Source data:
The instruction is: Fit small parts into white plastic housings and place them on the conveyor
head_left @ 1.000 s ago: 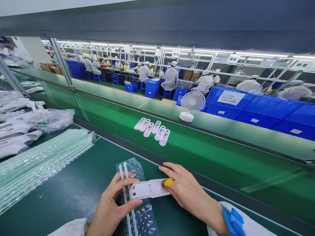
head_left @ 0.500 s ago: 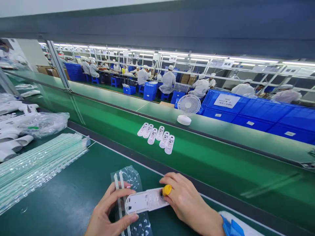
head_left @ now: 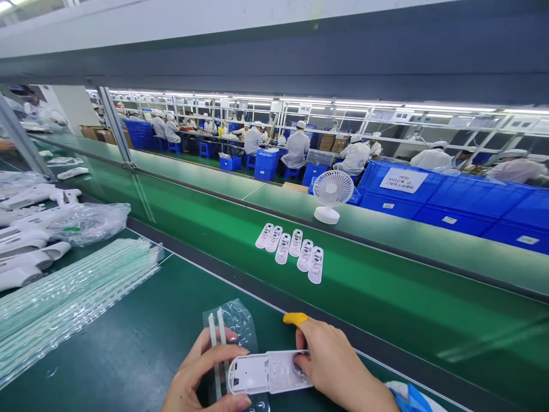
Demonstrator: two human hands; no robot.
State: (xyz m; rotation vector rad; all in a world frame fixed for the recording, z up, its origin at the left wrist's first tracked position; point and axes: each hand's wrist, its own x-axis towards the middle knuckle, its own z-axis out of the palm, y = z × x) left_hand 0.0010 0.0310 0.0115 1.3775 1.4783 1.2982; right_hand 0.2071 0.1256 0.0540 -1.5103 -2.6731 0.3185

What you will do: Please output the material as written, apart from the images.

Exercise response:
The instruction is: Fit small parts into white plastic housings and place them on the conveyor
head_left @ 1.000 s ago: 
head_left @ 0.500 s ago: 
head_left @ now: 
Demonstrator: two human hands; no robot.
State: (xyz m; rotation vector rad; all in a world frame fixed for the recording, z up, its origin at the left wrist's first tracked position; point and axes: each hand's wrist, its own x-axis towards the middle knuckle, its own z-axis out of the palm, y = z × x) left_hand 0.0010 0.0310 0.0115 1.3775 1.4783 1.2982; right_hand 0.2071 0.1256 0.0540 -1.5103 -2.6731 0.3185

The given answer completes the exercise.